OMG I was on this trip with you in 1984. Yes, Martha’s raft flipped just as you described. My wife and I were on another raft and watched the whole thing. It will was amazing how they righted the raft afterwards, with almost all of the gear intact because it had been tied down securely.
I was on that trip and it never leaves my mind. Incredible life experience. Only down part is that you will never top that vacation. Have gone back several times as well. After that upset I was in Gary’s raft right behind Marth’s and saw it go up that wave and it looked like there was another boat length above it and then it flipped. Gary never to use a foul word did manage an “oh ….. We gathered at the large eddy that your boat brought in and I recall giving oranges and comforting the crew of that boat. A lady by the name of Gloria was also on that raft. Gloria has come up in other ad venture books I have written.
Steve that was a great narrative of that event of an incredible journey.
Upon arriving home everything was so boring.
Henrietta (and Bob)
Thanks for responding to my blog. I told AzRA about this trip when I reserved our spots for this year’s trip and they asked me to write it. That alone brought back great memories – of course, I was only 35 then! I just got back from my last 14-day trip. It was my fourth trip but I hadn’t been since 1990. I’m 71 now and an older friend (76) asked me to go with him. I looked at this trip as my last expedition adventure. It was wonderful! I was unable to do some of the things I wanted to do because of my physical limitations (2 metal knees and 2 metal shoulders), but I struggled through most of the hikes and it was a great last hurrah before my wife relegates me to being a tourist. This last trip didn’t have the thrills and hiking and … of that 1984 trip (what trip could?!), but it had its’ own brand of adventure. I’m so happy I went this one last time. AzRA is great!
Great account of that historic time. Every trip with AZRA Is a trip of a lifetime.

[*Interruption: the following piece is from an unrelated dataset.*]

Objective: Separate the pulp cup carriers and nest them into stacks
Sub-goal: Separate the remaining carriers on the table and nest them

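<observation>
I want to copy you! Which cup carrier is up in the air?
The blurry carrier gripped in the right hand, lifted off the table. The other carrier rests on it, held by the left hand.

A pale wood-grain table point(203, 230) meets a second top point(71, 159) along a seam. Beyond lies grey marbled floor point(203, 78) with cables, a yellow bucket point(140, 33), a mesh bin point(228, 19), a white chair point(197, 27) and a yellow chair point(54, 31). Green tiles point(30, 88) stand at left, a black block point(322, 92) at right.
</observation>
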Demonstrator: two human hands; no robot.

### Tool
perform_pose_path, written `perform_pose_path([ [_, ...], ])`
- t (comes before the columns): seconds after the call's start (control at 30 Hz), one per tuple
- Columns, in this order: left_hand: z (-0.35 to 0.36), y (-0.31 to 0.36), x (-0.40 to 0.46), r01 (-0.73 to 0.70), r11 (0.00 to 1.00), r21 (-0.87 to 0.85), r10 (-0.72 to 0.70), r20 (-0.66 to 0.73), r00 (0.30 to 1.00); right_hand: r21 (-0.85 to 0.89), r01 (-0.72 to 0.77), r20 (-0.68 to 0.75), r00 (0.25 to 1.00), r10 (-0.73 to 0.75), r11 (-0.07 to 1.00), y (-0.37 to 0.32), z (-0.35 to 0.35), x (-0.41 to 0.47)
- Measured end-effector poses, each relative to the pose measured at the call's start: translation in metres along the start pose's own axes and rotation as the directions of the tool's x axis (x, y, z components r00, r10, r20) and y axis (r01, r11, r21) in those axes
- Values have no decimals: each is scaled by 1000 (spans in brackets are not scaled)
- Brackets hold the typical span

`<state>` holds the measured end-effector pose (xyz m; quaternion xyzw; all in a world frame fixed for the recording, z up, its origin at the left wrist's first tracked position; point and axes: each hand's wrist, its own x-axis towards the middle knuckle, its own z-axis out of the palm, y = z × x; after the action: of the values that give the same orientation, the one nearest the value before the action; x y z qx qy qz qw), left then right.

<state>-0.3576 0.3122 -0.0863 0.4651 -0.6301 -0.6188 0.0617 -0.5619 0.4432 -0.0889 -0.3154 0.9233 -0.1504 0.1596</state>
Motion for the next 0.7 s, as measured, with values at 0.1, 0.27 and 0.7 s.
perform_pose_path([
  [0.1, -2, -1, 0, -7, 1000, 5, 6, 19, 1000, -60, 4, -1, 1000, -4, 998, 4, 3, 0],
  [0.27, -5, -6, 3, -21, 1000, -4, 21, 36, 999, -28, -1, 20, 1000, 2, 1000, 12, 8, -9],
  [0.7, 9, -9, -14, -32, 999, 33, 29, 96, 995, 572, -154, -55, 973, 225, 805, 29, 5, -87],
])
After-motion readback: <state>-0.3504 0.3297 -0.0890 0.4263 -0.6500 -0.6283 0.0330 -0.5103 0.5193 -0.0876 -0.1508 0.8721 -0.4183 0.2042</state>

i can so relate to your story about crystal – i was on a 15-day filming, oarboat, & paddle trip labor day 1986, doing film for grand canyon natural history association – so azra pulled in all its best old guides at the time. a friend with me had lots of experience on california rapids (not even close to big water) but i had never rafted at all before then, a complete novice altho not afraid of water (i thought!). i was just the other day trying to explain the whole crystal experience to a new friend, how all the guides got together to scout it first, and all started nodding & shaking hands – my friend said “they were just thinking how fun it’d be”, but i knew they knew enough to be nervous & very respectful of crystal’s power. the 80-something father of the film-maker, who had run the river long before the glen canyon dam was built, decided to walk around crystal… anyway, my rafting friend & i were in martha clark’s oarboat, i saw she was heading straight for the middle line. finally that image i saw then, of me in the aft seat & my friend in front, with the boat almost vertical so my friend was almost straight above me, will be engraved forever in my memory. it was a perfect ride, no problems altho i can’t remember anything right after that? (it turned out i was the only “near-dump” of the trip, when earlier a big wave slapped the side of our oarboat at the time, & flipped me right out of the boat – but luckily i had been holding onto the lifeline on the side of renny russell’s raft & never let go! he finally got me back into the boat…) lots of big moments, but thankfully only great ones!